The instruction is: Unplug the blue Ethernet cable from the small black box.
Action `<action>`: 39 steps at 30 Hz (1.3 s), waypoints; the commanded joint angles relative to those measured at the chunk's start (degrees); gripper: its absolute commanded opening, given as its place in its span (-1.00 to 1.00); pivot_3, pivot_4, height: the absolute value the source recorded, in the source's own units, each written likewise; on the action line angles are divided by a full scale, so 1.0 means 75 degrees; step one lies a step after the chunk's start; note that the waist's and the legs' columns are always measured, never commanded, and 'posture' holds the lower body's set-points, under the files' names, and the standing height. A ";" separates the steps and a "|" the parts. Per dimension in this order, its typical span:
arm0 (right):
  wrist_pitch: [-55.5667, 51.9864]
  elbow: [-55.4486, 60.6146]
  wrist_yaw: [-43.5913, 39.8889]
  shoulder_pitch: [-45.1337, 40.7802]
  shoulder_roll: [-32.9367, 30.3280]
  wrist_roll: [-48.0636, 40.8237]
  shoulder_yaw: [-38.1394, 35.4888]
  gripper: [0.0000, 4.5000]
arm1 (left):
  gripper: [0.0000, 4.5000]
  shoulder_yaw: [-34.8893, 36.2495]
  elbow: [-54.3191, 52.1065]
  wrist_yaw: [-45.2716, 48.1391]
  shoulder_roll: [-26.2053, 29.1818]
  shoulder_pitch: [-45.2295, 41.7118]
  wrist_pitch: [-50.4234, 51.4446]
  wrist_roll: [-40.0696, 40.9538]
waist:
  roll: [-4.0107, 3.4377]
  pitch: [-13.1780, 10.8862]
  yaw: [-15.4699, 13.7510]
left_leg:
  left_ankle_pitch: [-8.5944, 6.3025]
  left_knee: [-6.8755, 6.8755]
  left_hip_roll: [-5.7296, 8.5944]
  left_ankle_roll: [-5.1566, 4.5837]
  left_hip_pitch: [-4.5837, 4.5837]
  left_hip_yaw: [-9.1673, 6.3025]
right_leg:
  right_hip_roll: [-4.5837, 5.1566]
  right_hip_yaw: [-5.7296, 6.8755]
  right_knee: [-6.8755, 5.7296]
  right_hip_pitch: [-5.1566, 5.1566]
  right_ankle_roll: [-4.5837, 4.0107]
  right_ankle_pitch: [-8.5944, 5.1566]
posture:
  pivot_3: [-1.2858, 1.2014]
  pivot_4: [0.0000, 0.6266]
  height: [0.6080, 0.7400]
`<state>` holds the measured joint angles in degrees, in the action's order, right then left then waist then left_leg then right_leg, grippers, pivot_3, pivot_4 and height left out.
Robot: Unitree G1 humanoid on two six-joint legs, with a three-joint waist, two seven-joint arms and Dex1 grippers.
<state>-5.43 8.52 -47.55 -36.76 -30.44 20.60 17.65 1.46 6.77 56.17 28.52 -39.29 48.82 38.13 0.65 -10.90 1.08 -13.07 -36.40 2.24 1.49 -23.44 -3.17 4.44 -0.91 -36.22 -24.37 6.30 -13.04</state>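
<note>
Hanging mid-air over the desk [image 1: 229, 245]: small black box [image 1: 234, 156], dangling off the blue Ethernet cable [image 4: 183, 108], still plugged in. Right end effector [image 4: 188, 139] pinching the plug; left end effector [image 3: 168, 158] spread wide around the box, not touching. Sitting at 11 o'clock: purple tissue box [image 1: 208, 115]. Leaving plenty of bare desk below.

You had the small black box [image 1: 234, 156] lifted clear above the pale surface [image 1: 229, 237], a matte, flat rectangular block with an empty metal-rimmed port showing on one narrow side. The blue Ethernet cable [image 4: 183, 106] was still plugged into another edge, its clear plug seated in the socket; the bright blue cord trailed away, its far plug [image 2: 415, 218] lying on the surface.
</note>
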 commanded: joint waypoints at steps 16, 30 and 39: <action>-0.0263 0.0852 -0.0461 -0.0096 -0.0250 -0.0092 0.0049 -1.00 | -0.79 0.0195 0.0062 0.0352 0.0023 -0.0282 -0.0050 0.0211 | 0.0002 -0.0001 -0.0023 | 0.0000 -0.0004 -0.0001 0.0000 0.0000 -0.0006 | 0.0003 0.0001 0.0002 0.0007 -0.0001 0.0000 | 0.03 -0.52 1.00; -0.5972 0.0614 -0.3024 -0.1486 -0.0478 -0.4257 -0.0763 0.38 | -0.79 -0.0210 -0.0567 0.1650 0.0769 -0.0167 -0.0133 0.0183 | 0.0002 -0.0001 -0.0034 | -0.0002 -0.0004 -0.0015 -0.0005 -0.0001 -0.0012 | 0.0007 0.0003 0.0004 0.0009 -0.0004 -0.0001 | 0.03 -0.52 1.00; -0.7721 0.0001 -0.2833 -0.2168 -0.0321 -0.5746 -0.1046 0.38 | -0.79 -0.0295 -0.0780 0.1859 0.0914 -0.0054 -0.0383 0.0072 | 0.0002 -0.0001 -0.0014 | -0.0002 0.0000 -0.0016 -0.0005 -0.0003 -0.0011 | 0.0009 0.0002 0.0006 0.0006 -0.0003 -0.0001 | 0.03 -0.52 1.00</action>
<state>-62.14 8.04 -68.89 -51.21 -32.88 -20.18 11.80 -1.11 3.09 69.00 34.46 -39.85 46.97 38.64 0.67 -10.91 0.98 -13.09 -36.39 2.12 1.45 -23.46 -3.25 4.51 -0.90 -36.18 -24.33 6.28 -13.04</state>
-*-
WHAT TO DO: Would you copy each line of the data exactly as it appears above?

RESPONSE TO THIS EXERCISE:
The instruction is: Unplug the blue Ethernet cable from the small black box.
Action `<action>`: 39 steps at 30 Hz (1.3 s), waypoints; the commanded joint angles relative to those measured at the chunk's start (degrees); gripper: its absolute commanded opening, given as its place in its span (-1.00 to 1.00); pivot_3, pivot_4, height: the absolute value the source recorded, in the source's own units, each written likewise; on the action line angles are divided by a full scale, so 1.0 means 75 degrees; step one lies a step after the chunk's start; note that the waist's and the legs' columns are always measured, never commanded, and 'posture' holds the lower body's set-points, under the files' names, and the standing height. A ";" separates the steps and a "|" the parts. Per dimension in this order, its typical span:
arm0 (right):
  wrist_pitch: [-55.5667, 51.9864]
  elbow: [-55.4486, 60.6146]
  wrist_yaw: [-43.5913, 39.8889]
  shoulder_pitch: [-45.1337, 40.7802]
  shoulder_roll: [-32.9367, 30.3280]
  wrist_roll: [-48.0636, 40.8237]
  shoulder_yaw: [-38.1394, 35.4888]
  gripper: [0.0000, 4.5000]
arm1 (left):
  gripper: [0.0000, 4.5000]
  shoulder_yaw: [-34.8893, 36.2495]
  elbow: [-54.3191, 52.1065]
  wrist_yaw: [-45.2716, 48.1391]
  shoulder_roll: [-26.2053, 29.1818]
  shoulder_pitch: [-45.2295, 41.7118]
  wrist_pitch: [-50.4234, 51.4446]
  wrist_roll: [-40.0696, 40.9538]
waist:
  roll: [-4.0107, 3.4377]
  pitch: [-13.1780, 10.8862]
  yaw: [-15.4699, 13.7510]
left_leg:
  left_ankle_pitch: [-8.5944, 6.3025]
  left_knee: [-6.8755, 6.8755]
  left_hip_roll: [-5.7296, 8.5944]
  left_ankle_roll: [-5.1566, 4.5837]
  left_hip_pitch: [-4.5837, 4.5837]
  left_hip_yaw: [-9.1673, 6.3025]
right_leg:
  right_hip_roll: [-4.5837, 5.1566]
  right_hip_yaw: [-5.7296, 6.8755]
  right_knee: [-6.8755, 5.7296]
  right_hip_pitch: [-5.1566, 5.1566]
  right_ankle_roll: [-4.5837, 4.0107]
  right_ankle_pitch: [-8.5944, 5.1566]
posture:
  pivot_3: [-1.2858, 1.2014]
  pivot_4: [0.0000, 0.6266]
  height: [0.6080, 0.7400]
`<state>` holds the measured joint angles in degrees, in the action's order, right then left then waist then left_leg then right_leg, grippers, pivot_3, pivot_4 and height left out.
Robot: Unitree G1 humanoid on two six-joint legs, with a three-joint waist, two seven-joint arms and Dex1 grippers.
<state>-5.43 8.52 -47.55 -36.76 -30.44 20.60 17.65 1.46 6.77 56.17 28.52 -39.29 48.82 38.13 0.65 -10.90 1.08 -13.07 -36.40 2.24 1.49 -23.44 -3.17 4.44 -0.91 -36.22 -24.37 6.30 -13.04</state>
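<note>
Hanging mid-air over the desk [image 1: 229, 245]: small black box [image 1: 234, 156], dangling off the blue Ethernet cable [image 4: 183, 108], still plugged in. Right end effector [image 4: 188, 139] pinching the plug; left end effector [image 3: 168, 158] spread wide around the box, not touching. Sitting at 11 o'clock: purple tissue box [image 1: 208, 115]. Leaving plenty of bare desk below.

You had the small black box [image 1: 234, 156] lifted clear above the pale surface [image 1: 229, 237], a matte, flat rectangular block with an empty metal-rimmed port showing on one narrow side. The blue Ethernet cable [image 4: 183, 106] was still plugged into another edge, its clear plug seated in the socket; the bright blue cord trailed away, its far plug [image 2: 415, 218] lying on the surface.
</note>
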 commanded: joint waypoints at steps 16, 30 and 39: <action>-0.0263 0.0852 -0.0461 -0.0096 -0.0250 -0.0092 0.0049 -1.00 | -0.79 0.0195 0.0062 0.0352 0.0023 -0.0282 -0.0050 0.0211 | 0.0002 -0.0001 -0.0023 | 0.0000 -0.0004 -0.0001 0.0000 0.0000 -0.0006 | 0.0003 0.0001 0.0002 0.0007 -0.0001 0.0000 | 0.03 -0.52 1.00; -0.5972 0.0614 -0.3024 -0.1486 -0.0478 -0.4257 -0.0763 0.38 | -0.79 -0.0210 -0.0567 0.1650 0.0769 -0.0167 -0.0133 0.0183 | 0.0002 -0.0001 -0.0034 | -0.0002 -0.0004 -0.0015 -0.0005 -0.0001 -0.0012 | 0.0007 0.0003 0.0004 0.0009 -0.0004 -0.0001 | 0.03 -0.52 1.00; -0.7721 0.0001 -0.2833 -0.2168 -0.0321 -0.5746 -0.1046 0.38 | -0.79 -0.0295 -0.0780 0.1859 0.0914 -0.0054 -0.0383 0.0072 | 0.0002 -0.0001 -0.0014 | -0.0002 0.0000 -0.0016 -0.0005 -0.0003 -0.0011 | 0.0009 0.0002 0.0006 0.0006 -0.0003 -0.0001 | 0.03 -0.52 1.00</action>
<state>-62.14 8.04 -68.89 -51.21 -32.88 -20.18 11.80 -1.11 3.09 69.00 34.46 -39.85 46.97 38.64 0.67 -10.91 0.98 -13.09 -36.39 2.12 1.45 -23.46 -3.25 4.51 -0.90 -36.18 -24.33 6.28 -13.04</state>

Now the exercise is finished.